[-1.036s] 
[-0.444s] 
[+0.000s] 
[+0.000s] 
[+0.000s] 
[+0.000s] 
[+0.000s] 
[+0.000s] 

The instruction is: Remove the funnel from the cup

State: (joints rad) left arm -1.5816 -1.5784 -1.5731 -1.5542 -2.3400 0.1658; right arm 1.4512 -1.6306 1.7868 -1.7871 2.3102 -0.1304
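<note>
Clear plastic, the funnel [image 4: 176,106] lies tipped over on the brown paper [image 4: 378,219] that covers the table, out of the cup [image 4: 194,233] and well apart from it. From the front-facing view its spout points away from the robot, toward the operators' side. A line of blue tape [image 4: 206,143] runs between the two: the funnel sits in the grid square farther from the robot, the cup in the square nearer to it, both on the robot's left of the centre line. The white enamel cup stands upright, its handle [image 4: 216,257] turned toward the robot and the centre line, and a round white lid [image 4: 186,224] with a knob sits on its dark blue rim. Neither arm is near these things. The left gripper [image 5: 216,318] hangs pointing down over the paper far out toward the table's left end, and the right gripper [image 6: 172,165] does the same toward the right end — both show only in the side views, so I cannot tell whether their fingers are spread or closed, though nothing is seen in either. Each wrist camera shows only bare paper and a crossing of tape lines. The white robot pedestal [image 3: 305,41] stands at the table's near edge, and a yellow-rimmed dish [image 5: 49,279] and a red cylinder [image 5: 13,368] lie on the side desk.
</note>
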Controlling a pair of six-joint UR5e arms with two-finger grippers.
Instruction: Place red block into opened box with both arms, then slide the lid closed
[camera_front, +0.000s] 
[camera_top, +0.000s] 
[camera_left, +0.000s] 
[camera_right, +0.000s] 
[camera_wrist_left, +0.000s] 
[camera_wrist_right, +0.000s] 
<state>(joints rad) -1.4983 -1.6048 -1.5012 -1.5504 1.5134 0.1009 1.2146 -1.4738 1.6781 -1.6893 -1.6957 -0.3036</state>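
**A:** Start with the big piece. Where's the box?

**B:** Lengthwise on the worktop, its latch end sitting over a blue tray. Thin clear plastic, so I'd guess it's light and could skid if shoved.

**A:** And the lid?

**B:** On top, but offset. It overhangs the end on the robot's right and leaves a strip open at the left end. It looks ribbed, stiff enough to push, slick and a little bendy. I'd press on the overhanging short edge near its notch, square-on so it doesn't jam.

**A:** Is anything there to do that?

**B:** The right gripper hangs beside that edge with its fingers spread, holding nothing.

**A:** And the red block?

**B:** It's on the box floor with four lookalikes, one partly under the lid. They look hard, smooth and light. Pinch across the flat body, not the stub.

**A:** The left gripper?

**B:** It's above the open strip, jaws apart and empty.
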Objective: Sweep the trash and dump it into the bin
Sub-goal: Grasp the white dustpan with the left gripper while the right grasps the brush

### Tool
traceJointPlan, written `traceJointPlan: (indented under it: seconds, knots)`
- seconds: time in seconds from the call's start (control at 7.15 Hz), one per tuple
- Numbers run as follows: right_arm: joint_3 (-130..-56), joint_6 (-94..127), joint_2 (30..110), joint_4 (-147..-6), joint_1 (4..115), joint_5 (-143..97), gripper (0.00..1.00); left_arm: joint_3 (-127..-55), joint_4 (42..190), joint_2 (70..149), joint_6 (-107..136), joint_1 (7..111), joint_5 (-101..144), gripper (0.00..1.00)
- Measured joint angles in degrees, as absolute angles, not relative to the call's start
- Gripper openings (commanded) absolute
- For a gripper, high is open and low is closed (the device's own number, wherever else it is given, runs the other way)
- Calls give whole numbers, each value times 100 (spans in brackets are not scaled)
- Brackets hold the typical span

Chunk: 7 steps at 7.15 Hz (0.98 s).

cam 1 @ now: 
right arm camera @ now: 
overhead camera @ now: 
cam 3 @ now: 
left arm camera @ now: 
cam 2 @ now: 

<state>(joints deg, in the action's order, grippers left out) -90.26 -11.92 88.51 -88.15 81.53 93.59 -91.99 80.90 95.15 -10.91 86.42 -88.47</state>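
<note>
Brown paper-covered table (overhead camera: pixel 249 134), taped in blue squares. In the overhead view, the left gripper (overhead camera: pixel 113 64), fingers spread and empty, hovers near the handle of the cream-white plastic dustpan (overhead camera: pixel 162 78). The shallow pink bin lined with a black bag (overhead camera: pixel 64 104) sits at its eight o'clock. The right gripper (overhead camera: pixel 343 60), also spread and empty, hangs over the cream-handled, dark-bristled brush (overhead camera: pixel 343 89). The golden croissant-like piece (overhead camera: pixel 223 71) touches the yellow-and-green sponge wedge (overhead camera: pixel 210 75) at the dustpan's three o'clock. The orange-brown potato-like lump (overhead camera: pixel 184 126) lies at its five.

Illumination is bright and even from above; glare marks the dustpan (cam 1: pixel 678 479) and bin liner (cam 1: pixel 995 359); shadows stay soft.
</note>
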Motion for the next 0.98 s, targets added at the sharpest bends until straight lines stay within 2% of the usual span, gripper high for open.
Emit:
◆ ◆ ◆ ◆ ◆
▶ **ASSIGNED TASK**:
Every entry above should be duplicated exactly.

▶ **EXERCISE ANSWER**:
[-1.036s] 
[-0.444s] 
[+0.000s] 
[+0.000s] 
[+0.000s] 
[+0.000s] 
[+0.000s] 
[+0.000s] 

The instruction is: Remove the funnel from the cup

State: (joints rad) left arm -1.5816 -1.5784 -1.5731 -1.5542 -2.3400 0.1658; right arm 1.4512 -1.6306 1.7868 -1.7871 2.3102 -0.1304
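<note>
Clear plastic, the funnel [image 4: 176,106] lies tipped over on the brown paper [image 4: 378,219] that covers the table, out of the cup [image 4: 194,233] and well apart from it. From the front-facing view its spout points away from the robot, toward the operators' side. A line of blue tape [image 4: 206,143] runs between the two: the funnel sits in the grid square farther from the robot, the cup in the square nearer to it, both on the robot's left of the centre line. The white enamel cup stands upright, its handle [image 4: 216,257] turned toward the robot and the centre line, and a round white lid [image 4: 186,224] with a knob sits on its dark blue rim. Neither arm is near these things. The left gripper [image 5: 216,318] hangs pointing down over the paper far out toward the table's left end, and the right gripper [image 6: 172,165] does the same toward the right end — both show only in the side views, so I cannot tell whether their fingers are spread or closed, though nothing is seen in either. Each wrist camera shows only bare paper and a crossing of tape lines. The white robot pedestal [image 3: 305,41] stands at the table's near edge, and a yellow-rimmed dish [image 5: 49,279] and a red cylinder [image 5: 13,368] lie on the side desk.
</note>
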Controlling a pair of six-joint UR5e arms with two-finger grippers.
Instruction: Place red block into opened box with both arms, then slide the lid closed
[camera_front, +0.000s] 
[camera_top, +0.000s] 
[camera_left, +0.000s] 
[camera_right, +0.000s] 
[camera_wrist_left, +0.000s] 
[camera_wrist_right, +0.000s] 
<state>(joints rad) -1.4983 -1.6048 -1.5012 -1.5504 1.5134 0.1009 1.2146 -1.4738 1.6781 -1.6893 -1.6957 -0.3036</state>
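**A:** Start with the big piece. Where's the box?

**B:** Lengthwise on the worktop, its latch end sitting over a blue tray. Thin clear plastic, so I'd guess it's light and could skid if shoved.

**A:** And the lid?

**B:** On top, but offset. It overhangs the end on the robot's right and leaves a strip open at the left end. It looks ribbed, stiff enough to push, slick and a little bendy. I'd press on the overhanging short edge near its notch, square-on so it doesn't jam.

**A:** Is anything there to do that?

**B:** The right gripper hangs beside that edge with its fingers spread, holding nothing.

**A:** And the red block?

**B:** It's on the box floor with four lookalikes, one partly under the lid. They look hard, smooth and light. Pinch across the flat body, not the stub.

**A:** The left gripper?

**B:** It's above the open strip, jaws apart and empty.
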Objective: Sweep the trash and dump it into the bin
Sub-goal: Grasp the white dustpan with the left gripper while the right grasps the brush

### Tool
traceJointPlan, written `traceJointPlan: (indented under it: seconds, knots)`
- seconds: time in seconds from the call's start (control at 7.15 Hz), one per tuple
- Numbers run as follows: right_arm: joint_3 (-130..-56), joint_6 (-94..127), joint_2 (30..110), joint_4 (-147..-6), joint_1 (4..115), joint_5 (-143..97), gripper (0.00..1.00); left_arm: joint_3 (-127..-55), joint_4 (42..190), joint_2 (70..149), joint_6 (-107..136), joint_1 (7..111), joint_5 (-101..144), gripper (0.00..1.00)
- Measured joint angles in degrees, as absolute angles, not relative to the call's start
- Gripper openings (commanded) absolute
- For a gripper, high is open and low is closed (the device's own number, wherever else it is given, runs the other way)
- Calls give whole numbers, each value times 100 (spans in brackets are not scaled)
- Brackets hold the typical span

Chunk: 7 steps at 7.15 Hz (0.98 s).

cam 1 @ now: 
right arm camera @ now: 
overhead camera @ now: 
cam 3 @ now: 
left arm camera @ now: 
cam 2 @ now: 

<state>(joints deg, in the action's order, grippers left out) -90.26 -11.92 88.51 -88.15 81.53 93.59 -91.99 80.90 95.15 -10.91 86.42 -88.47</state>
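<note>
Brown paper-covered table (overhead camera: pixel 249 134), taped in blue squares. In the overhead view, the left gripper (overhead camera: pixel 113 64), fingers spread and empty, hovers near the handle of the cream-white plastic dustpan (overhead camera: pixel 162 78). The shallow pink bin lined with a black bag (overhead camera: pixel 64 104) sits at its eight o'clock. The right gripper (overhead camera: pixel 343 60), also spread and empty, hangs over the cream-handled, dark-bristled brush (overhead camera: pixel 343 89). The golden croissant-like piece (overhead camera: pixel 223 71) touches the yellow-and-green sponge wedge (overhead camera: pixel 210 75) at the dustpan's three o'clock. The orange-brown potato-like lump (overhead camera: pixel 184 126) lies at its five.

Illumination is bright and even from above; glare marks the dustpan (cam 1: pixel 678 479) and bin liner (cam 1: pixel 995 359); shadows stay soft.
</note>
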Motion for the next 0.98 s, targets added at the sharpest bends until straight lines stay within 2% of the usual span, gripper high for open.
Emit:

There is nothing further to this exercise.